BY Wonderful Machine 2 December 2019
Intel, Case Studies, Marketing, SEO Implementation

A website is like a car. It can be sleek on the outside, but the quality of the parts beneath the hood really makes it go. Tuning the machine to run at its highest performance is what SEO does for a website. This case study follows the SEO implementation for photographer David Murphey’s WordPress-built website. David is a Honolulu, Hawaii-based travel and hospitality photographer. In this case, we sought to get as many search results as possible for those looking for his specialty in Hawaii.

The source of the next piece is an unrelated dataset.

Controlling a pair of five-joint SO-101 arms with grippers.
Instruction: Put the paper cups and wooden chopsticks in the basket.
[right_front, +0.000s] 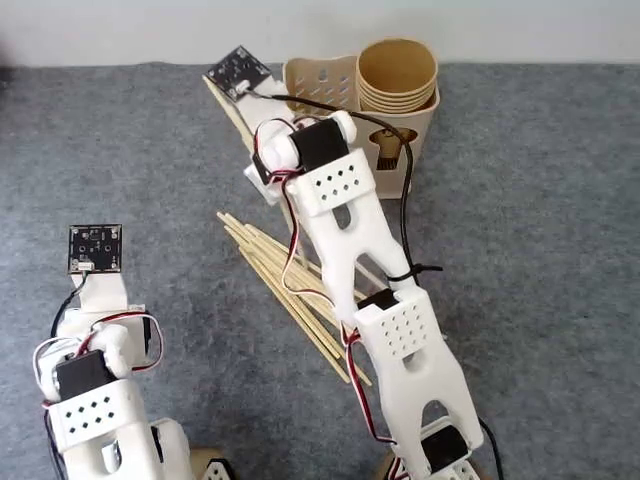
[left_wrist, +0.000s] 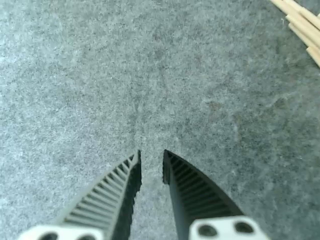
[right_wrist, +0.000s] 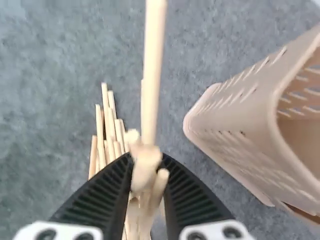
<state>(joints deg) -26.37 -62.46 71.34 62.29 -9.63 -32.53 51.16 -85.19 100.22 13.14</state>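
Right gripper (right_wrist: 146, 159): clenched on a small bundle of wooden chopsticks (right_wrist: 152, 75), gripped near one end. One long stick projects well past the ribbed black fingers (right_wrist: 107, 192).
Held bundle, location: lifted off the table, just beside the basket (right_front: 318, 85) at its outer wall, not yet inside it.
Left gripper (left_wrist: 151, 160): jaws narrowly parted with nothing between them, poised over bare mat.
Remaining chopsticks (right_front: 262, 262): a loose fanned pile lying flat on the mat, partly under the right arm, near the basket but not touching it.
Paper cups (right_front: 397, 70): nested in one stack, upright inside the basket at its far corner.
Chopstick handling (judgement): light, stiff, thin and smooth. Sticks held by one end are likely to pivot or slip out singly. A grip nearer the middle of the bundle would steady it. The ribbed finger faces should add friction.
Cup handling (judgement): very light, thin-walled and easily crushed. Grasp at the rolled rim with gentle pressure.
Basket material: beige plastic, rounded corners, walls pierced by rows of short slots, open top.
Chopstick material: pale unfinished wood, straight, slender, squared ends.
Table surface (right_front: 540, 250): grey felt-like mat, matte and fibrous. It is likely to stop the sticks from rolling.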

While this case study pertains to SEO for WordPress websites, we recently published another article about optimizing a Squarespace website for Julia Lehman, which you can check out here.

Any hyperlinked terms you see here lead to our SEO glossary, which you may want to read through first or have open in another tab as you peruse this article.

Robots.txt and Sitemap

The robots.txt is the first page that gets crawled by Google’s spiders — it is an essential part of SEO. One problem on David’s robots.txt page is that it does not link to the sitemap; this is common practice, meant to make it easy for search engines to index the site.

We then found that not only was the sitemap link missing on the robots.txt, but there was no sitemap at all. There was a missing page message where the sitemap should have been.

Page missing message where the sitemap should be.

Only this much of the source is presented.